腸閉塞は、腸管が何らかの理由で塞がって機能不全に陥った状態を指します。

消化物が詰まって流れなくなることで様々な症状が現れ、悪化すると生命にも関わる重篤な病気です。

犬の腸閉塞にかかりやすい犬種

犬種問わず発症する可能性があります。

犬の腸閉塞の原因

腸閉塞を発症する要因としては、消化できない異物を誤って飲み込んでしまい、これが腸に詰まってしまうケースが非常に多いです。

飲み込んでしまった異物の例としては、小さいボールや噛み砕いたプラスチック片、布、ビニール紐などおもちゃが原因となっている場合や、ボタンや焼き鳥の串、電池、梅干の種などのゴミが原因となる場合もあります。

また、腫瘍が大きくなってしまい、腸を塞いでしまうことで腸閉塞を引き起こす場合やパルボウイルスやジステンパー、寄生虫が原因で腸捻転を起こし閉塞してしまう場合もあります。

犬の腸閉塞の症状

異物を飲み込んで腸閉塞を発症した場合、症状の種類は様々ですが、元気がなくなる、下痢や食欲の不振、嘔吐や、腹部を痛がるそぶりを見せるといった症状など様々です。

上記症状に加え、呼吸が浅く速くなる、元気が全くなくなるなどの症状がみられた段階ではかなり悪化している可能性が非常に高いといわれています。

放置しておくと、腸管が壊死し、死に至ります。

犬の腸閉塞の予防と対策

誤飲を原因とする腸閉塞を予防するには、何よりも犬が異物誤飲をしてしまわないよう、室内に犬が口にくわえて飲み込みやすいような異物が落ちていないか、日ごろから飼い主が気をつけてあげるようにしましょう。
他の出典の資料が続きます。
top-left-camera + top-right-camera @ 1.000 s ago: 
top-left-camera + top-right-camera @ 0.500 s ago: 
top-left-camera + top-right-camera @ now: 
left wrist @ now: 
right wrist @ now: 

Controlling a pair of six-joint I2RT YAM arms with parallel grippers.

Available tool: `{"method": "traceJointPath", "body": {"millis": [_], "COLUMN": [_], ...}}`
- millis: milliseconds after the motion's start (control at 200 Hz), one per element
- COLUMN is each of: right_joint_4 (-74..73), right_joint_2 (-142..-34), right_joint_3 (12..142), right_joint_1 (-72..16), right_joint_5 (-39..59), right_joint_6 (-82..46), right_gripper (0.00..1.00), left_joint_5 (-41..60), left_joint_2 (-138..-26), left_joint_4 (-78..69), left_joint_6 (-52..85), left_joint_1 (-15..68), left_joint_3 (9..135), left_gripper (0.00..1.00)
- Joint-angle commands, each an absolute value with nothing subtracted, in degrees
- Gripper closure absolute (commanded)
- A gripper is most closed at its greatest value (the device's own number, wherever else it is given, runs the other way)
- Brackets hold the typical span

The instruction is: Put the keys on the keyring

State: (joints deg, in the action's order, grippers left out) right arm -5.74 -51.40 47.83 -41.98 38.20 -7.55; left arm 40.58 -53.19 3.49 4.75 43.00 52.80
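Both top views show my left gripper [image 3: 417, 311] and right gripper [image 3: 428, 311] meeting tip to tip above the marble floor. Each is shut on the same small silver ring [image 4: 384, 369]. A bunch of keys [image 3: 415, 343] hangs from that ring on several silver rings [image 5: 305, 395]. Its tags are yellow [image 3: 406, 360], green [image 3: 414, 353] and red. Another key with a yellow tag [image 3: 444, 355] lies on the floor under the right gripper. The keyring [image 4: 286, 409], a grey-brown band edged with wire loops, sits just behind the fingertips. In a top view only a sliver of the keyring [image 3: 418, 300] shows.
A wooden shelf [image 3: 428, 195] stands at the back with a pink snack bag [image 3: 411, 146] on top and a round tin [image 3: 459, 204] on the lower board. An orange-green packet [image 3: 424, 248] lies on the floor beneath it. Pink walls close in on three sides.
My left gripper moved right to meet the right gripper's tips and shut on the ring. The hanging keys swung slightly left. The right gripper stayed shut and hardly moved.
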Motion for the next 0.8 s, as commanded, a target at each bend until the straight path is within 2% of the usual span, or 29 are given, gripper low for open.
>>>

特に、小さな子供がいる家庭では、子供のおもちゃなどについても十分管理を徹底してください。

腫瘍が原因によるものの場合、飼い主はほとんど気付かないまま症状が進行してしまいます。

腫瘍を発症するのは高齢犬の場合が多いので、ちょっとした嘔吐や、便の変化、体重の減少などの兆候を見逃さずに、早めに病院に連れて行き、早期発見・早期治療を心がけるようにしましょう。

寄生虫やウイルスによる場合は、感染しないように日頃からワクチンや飲み薬などで感染を防ぐことも大切です。